Le Mali se tournera presque exclusivement vers le Maroc pour l’exportation de ses mangues cette saison. Après des restrictions de l’Union européenne, le marché malien compte se concentrer sur son deuxième client principal. Le Royaume chérifien se dit aujourd’hui prêt pour accueillir les mangues maliennes suite à l’annonce du vieux continent (Europe), exceptée la Grande Bretagne, d’importer ce produit de notre pays…


A l’origine de ce boycott, un simple communiqué mentionnant une prétendue présence des mouches sur une partie des cargaisons destinées à l’Europe.
D’où le mépris de l’Union européenne envers la mangue malienne. Mais le Maroc entend essuyer les larmes de nos producteurs.


Historiquement, l’Union européenne (UE) était la destination privilégiée des mangues maliennes (notamment les variétés Kent et Keitt). Cependant, deux obstacles majeurs ont freiné ces échanges.
L’UE a durci ses normes concernant la présence de la mouche des fruits.
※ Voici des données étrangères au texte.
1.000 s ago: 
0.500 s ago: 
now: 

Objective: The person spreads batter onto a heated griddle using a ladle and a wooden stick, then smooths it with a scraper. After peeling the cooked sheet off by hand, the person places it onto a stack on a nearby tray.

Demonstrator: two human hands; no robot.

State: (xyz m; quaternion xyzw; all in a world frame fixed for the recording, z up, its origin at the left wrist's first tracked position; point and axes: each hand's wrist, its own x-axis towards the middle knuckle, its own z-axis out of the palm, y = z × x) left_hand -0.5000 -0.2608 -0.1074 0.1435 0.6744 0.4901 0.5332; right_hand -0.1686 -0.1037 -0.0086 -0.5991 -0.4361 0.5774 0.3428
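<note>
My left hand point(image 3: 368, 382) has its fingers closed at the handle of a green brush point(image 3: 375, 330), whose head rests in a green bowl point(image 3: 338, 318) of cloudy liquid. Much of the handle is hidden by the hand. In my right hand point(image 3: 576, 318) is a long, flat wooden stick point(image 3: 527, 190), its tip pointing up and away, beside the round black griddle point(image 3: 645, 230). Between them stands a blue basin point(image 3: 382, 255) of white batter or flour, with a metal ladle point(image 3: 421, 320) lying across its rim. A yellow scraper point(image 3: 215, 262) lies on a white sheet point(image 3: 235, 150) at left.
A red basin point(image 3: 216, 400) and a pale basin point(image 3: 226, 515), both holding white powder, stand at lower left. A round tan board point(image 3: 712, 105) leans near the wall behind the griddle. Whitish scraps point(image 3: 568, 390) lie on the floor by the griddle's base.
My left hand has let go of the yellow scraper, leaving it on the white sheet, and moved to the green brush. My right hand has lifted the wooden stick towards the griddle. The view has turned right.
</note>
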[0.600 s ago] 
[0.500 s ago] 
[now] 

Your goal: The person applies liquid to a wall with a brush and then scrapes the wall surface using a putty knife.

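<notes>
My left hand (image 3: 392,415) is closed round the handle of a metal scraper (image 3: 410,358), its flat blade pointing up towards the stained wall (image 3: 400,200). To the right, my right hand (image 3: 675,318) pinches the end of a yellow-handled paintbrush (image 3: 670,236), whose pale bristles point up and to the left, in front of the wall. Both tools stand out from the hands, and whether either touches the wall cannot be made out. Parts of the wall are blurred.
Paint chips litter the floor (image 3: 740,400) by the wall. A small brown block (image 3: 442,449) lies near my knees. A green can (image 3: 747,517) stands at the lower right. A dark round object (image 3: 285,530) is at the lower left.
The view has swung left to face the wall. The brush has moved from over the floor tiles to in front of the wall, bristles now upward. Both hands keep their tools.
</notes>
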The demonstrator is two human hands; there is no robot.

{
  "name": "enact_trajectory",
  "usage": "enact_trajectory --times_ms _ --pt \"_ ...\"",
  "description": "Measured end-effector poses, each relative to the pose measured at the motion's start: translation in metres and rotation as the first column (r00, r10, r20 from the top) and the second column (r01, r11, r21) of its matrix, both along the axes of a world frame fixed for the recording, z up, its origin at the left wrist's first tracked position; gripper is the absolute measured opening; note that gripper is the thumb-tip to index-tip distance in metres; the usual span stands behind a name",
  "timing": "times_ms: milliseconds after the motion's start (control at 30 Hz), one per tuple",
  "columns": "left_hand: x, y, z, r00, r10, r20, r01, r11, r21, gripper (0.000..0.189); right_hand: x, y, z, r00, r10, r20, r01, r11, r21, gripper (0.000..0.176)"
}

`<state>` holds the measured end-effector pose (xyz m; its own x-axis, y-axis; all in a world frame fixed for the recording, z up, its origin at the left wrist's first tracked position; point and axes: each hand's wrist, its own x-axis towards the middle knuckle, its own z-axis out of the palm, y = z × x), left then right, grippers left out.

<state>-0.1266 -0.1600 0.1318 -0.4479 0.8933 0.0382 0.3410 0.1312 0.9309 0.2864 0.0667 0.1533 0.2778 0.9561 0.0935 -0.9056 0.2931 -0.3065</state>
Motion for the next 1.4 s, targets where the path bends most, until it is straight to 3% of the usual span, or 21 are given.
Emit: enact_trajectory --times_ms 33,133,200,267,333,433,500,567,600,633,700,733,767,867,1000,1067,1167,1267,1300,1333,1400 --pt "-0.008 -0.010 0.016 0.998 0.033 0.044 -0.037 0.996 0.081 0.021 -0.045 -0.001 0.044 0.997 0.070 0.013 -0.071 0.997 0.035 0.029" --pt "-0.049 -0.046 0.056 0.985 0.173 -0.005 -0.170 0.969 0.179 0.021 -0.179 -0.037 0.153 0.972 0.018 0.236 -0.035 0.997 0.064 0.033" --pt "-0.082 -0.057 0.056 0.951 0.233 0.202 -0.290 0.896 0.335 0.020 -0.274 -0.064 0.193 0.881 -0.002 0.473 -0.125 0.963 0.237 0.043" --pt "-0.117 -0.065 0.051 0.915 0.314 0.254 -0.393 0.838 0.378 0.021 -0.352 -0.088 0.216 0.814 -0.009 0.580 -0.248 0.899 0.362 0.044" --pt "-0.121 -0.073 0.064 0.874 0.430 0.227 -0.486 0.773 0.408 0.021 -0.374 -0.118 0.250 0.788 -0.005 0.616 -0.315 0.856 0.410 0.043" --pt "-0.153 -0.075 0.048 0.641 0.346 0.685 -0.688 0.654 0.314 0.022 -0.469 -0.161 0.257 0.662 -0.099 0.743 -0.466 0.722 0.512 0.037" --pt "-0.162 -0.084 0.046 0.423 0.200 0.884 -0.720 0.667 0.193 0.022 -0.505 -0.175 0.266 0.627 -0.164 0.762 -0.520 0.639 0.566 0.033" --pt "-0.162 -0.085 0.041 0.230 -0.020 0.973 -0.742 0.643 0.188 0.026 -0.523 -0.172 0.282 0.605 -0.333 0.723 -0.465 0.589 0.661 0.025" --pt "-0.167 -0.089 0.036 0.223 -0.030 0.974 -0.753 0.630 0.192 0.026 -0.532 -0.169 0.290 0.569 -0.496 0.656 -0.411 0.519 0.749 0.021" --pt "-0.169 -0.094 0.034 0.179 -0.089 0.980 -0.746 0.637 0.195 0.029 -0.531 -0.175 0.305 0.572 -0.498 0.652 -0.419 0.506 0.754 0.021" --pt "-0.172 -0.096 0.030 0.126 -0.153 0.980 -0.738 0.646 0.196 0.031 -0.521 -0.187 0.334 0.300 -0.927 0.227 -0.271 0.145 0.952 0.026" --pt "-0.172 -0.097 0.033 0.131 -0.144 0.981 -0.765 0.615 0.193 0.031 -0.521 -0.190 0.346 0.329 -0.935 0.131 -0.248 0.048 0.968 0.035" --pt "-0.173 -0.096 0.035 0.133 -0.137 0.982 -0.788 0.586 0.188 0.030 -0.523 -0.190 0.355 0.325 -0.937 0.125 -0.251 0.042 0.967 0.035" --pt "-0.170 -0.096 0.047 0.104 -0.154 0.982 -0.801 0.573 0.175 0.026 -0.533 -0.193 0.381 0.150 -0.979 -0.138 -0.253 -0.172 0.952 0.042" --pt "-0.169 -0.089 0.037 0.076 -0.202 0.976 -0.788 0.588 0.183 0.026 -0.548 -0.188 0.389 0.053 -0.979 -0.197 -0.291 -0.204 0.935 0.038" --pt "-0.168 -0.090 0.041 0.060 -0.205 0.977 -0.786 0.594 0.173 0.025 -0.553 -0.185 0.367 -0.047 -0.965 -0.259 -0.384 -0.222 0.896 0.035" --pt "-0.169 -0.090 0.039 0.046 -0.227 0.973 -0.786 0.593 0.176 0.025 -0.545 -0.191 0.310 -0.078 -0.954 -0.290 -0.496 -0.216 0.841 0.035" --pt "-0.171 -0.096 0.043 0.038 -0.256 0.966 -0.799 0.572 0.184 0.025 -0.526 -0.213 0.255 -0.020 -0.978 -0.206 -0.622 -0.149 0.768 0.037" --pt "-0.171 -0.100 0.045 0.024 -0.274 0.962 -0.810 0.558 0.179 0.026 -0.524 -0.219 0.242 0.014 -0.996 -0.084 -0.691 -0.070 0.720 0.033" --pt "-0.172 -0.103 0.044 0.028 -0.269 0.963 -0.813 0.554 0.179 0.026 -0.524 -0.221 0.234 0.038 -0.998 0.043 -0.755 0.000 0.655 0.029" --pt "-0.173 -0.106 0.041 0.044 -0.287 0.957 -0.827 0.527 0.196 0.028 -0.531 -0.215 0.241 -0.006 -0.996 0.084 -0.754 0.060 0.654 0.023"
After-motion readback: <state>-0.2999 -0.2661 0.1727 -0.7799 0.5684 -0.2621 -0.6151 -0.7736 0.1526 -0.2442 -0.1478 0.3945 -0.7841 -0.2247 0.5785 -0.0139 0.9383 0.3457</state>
De nombreuses cargaisons maliennes ont été interceptées et détruites ces dernières années, entraînant des pertes financières colossales pour les exportateurs.


Les perturbations du fret maritime et l’augmentation des coûts de transport vers l’Europe ont rendu ce marché moins compétitif pour les producteurs locaux.
Cette situation pèse lourdement sur l’économie malienne, la mangue étant le premier fruit d’exportation du pays.
Les coûts liés aux nouveaux traitements obligatoires et le risque de refoulement freinent les exportateurs.


Pour compenser la difficulté d’accès à l’UE, les exportateurs maliens se tournent de plus en plus vers le Maroc et le Royaume-Uni (qui applique ses propres règles post-Brexit).


C’est dans ce contexte que le Maroc s’est imposé comme le « deuxième client principal » puis, par la force des choses, comme le partenaire prioritaire pour plusieurs raisons.


Le marché intérieur marocain consomme de plus en plus de mangues tropicales, et le pays sert également de plateforme de réexportation vers d’autres pays du Maghreb.


Contrairement à l’Europe, le transport vers le Maroc peut se faire par voie terrestre (via la Mauritanie), ce qui réduit les délais et les coûts de logistique par rapport au fret aérien ou maritime complexe vers le nord de l’Europe.


Les relations diplomatiques et économiques renforcées entre Bamako et Rabat facilitent les flux de marchandises.
Toutefois ce basculement vers le marché marocain n’est pas sans défis. Le marché marocain est souvent jugé moins rémunérateur par kilo que le marché européen de niche, ce qui oblige les producteurs maliens à jouer sur les volumes.


Par ailleurs, pour sécuriser ce corridor, le Mali doit investir dans des unités de conditionnement et de stockage à froid pour garantir que les fruits supportent le trajet routier à travers le Sahara.


Géant producteur de mangues en Afrique, le Mali n’arrive pas à transformer toute sa production sur place. Le pays comptera donc sur le Maroc pour ses exportations de cette saison en cours.